Syndiclis

Scientific classification
- Kingdom: Plantae
- Clade: Tracheophytes
- Clade: Angiosperms
- Clade: Magnoliids
- Order: Laurales
- Family: Lauraceae
- Genus: Syndiclis Hook.f.

= Syndiclis =

Genus of plants

Syndiclis is a genus of flowering plants in the family Lauraceae. It contains ten species, which are native to China (seven species), Vietnam and Hainan (two species), and Bhutan (one species).

==Characteristics==
Evergreen trees with lauroid leaves subopposite or alternate, or clustered at apex of branchlet, pinninerved. Panicle axillary, pedunculate, bracteate or ebracteate; bracts and bracteoles subulate, minute, caducous. Small flowers bisexual, pedicellate, 2-merous. Perianth tube obconical; perianth 4 or 5 or 6 lobes, broadly ovate-triangular or transversely oblong, small; perianth wholly deciduous. 4 or 5 or 6 fertile stamens, antitepalous, always exserted, hairy and glandular; filaments short; anthers broadly ovate, dilated, 2-celled or fused into 1 cell; cells introrse. 4 small staminodes, linear or lanceolate, densely hairy, enveloping ovary in an arc when in bud. Ovary ovoid-conical, glabrous, attenuate at apex into a style; stigma is small.
The fruit is a large berry, a drupe containing a single seed. The berry is globose or turbinate or oblate. The peduncle and pedicel is indistinctive when in fruit, all thickened after anthesis. Plants of Syndiclis have large oily fruits and the oil extracted is edible and is also used in industry.

==Ecology==
Evergreen endemic species of the tropical seasonal semi-deciduous montane forests, Cloud forest from 1000 to 1600 m. The ecological requirements of the genus are those of the laurel forest and like most of their counterparts laurifolia in the world, they are vigorous species with a great ability to populate the habitat that is conducive. The natural habitat is rainforest which is cloud-covered for much of the year. The species is found in forests that face threats of destruction by human deforestation.
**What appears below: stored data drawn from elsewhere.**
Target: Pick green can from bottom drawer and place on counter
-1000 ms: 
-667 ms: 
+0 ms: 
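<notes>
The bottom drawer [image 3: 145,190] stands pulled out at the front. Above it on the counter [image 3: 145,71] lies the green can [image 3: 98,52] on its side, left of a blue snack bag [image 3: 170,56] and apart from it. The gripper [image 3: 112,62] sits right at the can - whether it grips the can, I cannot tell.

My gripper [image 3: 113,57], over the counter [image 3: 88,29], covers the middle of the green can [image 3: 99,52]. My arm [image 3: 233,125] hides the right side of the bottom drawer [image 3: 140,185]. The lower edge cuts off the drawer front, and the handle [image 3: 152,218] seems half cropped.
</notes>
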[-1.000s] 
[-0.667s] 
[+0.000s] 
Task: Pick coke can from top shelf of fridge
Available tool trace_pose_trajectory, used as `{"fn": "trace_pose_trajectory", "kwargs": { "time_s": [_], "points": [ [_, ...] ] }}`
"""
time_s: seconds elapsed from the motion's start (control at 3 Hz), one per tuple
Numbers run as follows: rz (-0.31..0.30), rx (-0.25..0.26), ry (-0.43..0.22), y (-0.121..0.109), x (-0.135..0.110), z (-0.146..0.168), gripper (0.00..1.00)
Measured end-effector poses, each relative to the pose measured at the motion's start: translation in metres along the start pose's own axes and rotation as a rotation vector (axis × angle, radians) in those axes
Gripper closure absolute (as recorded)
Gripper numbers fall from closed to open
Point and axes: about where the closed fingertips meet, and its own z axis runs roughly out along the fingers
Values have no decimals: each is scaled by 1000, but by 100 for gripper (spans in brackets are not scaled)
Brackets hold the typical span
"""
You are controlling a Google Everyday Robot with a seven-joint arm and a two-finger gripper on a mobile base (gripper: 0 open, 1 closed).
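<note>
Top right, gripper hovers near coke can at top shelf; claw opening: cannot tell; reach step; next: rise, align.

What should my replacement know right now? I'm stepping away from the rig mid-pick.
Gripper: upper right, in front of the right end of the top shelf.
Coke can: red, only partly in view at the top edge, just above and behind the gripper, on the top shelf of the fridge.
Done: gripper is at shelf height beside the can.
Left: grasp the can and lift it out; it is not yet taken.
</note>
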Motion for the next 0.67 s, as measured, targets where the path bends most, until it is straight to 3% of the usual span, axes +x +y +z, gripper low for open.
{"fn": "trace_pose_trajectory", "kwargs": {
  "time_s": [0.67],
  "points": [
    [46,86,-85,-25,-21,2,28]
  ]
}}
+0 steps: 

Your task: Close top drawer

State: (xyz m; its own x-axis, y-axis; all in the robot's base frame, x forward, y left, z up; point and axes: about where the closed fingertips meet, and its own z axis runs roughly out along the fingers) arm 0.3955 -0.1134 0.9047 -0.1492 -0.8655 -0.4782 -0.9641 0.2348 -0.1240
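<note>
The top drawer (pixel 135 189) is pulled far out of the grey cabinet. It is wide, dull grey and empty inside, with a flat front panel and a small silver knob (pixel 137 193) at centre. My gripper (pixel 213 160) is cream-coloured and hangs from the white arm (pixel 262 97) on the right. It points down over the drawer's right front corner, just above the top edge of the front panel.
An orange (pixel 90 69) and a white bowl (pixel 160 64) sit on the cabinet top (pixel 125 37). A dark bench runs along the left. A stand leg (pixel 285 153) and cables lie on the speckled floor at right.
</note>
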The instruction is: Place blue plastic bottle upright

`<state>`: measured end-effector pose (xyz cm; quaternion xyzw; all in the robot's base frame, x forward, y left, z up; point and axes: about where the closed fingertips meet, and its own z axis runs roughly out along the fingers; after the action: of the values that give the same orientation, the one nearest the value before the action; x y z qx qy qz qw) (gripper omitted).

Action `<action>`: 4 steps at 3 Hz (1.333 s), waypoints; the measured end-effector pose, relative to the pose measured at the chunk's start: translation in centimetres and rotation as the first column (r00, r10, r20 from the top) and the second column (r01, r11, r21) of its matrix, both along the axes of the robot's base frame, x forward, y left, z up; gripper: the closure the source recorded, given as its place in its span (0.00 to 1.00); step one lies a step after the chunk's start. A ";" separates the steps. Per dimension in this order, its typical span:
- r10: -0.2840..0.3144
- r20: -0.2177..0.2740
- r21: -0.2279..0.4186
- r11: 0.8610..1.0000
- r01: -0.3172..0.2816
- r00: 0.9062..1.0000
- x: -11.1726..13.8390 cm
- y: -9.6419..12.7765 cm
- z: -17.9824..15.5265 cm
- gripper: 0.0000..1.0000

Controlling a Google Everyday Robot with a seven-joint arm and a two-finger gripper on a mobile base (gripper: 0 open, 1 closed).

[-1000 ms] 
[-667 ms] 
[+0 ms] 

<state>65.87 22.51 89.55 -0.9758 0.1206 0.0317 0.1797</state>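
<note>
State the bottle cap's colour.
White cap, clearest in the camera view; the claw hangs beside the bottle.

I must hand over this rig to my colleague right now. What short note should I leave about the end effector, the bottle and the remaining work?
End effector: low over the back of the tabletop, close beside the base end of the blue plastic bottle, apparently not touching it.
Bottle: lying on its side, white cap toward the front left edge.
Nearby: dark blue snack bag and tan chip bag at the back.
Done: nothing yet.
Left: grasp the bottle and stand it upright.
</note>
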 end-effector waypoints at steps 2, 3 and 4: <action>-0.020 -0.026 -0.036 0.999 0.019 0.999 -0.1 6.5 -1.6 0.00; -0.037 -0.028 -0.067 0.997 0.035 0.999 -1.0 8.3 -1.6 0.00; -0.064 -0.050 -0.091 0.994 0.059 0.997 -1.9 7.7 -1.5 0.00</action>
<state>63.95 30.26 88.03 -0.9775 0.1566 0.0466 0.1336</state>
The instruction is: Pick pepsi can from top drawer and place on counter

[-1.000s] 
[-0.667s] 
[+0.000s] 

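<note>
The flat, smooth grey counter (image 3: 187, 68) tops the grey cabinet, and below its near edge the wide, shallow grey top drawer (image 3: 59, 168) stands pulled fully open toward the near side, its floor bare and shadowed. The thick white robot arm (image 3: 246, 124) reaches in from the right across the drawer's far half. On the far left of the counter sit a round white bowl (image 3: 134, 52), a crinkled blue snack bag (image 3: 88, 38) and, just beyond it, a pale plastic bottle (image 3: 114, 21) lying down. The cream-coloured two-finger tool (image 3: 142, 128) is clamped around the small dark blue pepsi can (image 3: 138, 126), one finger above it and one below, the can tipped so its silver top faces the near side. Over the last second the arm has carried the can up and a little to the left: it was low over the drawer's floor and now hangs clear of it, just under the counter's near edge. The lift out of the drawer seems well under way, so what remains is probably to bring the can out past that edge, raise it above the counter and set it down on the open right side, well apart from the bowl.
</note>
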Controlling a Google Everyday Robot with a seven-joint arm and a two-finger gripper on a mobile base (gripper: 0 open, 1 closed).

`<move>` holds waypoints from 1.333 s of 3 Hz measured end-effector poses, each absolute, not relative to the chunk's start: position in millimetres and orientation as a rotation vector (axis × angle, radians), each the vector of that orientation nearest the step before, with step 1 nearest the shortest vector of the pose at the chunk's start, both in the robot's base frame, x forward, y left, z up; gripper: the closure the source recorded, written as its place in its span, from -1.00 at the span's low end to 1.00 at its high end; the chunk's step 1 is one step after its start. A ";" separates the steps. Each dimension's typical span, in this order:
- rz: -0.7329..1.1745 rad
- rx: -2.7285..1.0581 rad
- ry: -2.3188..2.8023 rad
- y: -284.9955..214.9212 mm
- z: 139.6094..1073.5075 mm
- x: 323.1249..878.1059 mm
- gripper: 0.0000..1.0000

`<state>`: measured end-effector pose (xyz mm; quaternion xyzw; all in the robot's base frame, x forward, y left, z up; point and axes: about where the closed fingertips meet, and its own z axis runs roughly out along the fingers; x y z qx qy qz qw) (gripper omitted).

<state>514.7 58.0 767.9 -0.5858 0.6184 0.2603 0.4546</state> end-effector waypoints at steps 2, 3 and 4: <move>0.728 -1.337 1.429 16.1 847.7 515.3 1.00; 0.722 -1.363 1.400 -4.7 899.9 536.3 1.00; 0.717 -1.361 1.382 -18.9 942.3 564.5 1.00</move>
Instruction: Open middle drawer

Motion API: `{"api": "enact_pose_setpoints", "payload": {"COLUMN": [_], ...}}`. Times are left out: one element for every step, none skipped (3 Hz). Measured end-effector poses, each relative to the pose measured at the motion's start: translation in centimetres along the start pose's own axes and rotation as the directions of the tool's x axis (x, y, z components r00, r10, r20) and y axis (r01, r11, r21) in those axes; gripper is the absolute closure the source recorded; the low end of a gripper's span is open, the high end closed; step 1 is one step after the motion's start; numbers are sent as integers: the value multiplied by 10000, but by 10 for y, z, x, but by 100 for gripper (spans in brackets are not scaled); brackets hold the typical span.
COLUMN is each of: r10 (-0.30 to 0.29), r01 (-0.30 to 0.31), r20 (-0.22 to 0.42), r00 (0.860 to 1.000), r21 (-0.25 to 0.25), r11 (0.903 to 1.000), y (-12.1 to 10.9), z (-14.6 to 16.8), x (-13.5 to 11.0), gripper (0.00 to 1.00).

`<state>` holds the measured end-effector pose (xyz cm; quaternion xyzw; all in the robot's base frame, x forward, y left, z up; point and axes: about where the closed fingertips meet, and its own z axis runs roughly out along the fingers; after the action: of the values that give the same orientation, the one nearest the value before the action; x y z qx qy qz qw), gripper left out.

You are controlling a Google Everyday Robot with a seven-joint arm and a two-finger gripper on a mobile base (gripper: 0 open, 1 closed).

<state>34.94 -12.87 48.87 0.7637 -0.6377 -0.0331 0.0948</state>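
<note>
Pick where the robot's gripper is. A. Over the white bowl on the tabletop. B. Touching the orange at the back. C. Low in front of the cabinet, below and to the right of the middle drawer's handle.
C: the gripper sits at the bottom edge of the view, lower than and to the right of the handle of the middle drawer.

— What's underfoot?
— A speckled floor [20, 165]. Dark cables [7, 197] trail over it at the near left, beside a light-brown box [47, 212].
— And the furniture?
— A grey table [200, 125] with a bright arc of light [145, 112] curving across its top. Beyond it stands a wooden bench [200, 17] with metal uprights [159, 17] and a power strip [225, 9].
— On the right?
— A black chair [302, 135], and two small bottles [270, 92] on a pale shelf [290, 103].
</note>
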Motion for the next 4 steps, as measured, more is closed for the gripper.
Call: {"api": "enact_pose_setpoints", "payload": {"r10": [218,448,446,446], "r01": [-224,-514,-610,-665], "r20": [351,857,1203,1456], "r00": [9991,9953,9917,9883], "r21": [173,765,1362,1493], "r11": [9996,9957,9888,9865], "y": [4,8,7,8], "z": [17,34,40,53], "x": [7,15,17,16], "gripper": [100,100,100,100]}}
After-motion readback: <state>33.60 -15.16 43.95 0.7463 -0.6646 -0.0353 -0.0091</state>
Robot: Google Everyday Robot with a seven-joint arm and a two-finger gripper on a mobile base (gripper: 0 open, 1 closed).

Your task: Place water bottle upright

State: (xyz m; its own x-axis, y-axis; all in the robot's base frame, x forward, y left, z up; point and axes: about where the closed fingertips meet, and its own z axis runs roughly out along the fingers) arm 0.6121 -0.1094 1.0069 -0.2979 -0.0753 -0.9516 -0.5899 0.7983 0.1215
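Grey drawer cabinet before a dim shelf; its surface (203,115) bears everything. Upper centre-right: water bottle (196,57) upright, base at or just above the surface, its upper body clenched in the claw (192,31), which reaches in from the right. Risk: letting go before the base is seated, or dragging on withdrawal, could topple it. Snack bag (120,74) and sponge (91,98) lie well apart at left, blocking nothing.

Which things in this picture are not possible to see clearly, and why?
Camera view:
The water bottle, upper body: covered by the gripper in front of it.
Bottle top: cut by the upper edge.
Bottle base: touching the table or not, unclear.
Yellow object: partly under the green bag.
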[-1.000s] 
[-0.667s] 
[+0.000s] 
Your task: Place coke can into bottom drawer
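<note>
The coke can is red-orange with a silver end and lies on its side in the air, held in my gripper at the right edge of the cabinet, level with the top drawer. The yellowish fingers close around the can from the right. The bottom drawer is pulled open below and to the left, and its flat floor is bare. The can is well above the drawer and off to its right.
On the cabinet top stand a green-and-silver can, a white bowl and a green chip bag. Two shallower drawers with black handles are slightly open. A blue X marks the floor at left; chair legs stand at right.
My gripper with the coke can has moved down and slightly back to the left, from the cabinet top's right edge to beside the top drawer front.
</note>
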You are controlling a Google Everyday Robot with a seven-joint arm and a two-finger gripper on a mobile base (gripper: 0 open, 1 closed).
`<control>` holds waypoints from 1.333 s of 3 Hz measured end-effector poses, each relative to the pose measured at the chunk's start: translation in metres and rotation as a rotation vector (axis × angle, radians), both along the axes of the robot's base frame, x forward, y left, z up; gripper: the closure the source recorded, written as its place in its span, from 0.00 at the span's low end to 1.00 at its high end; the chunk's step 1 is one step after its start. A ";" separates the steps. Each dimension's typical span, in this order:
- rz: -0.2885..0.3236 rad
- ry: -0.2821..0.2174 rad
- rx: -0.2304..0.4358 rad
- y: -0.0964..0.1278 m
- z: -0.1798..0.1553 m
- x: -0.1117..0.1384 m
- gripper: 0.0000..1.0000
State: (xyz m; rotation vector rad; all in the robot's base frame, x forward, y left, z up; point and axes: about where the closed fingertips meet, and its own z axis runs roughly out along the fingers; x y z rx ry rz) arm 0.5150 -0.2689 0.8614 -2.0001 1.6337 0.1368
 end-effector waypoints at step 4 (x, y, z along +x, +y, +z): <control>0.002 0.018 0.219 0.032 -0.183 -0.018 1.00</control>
Because of the special lack of worldwide knowledge about the family lauraceae in general, very little is known about their diversity. Recent monographs of the small and medium genera of lauraceae with up to 100 species per genus have produced a high increase in the number of known species. This high increase is expected for other genera as well, particularly for those with more than 150 species recorded, bringing an expected considerable increase in the total number of species of the family.

A related vegetal community evolved millions of years ago on the supercontinent of Gondwana, and species of this community are now found on several separate areas of the Southern Hemisphere, including South America, Africa, New Zealand, Australia and New Caledonia.

==Accepted species==
Ten species are accepted:
- Syndiclis anlungensis H.W.Li – China (southwestern Guizhou)
- Syndiclis chinensis C.K.Allen – Vietnam and southern Hainan
- Syndiclis fooningensis H.W.Li – China (southeastern Yunnan)
- Syndiclis furfuracea H.W.Li – China (southeastern Yunnan)
- Syndiclis kwangsiensis (Kostermans) H.W.Li – China (southwestern Guangxi)
- Syndiclis lotungensis S.K.Lee – Vietnam and southwestern Hainan
- Syndiclis marlipoensis H.W.Li – China (southeastern Yunnan)
- Syndiclis paradoxa Hook.f. – Bhutan
- Syndiclis pingbienensis H.W.Li – China (southeastern Yunnan)
- Syndiclis sichourensis H.W.Li – China (southeastern Yunnan)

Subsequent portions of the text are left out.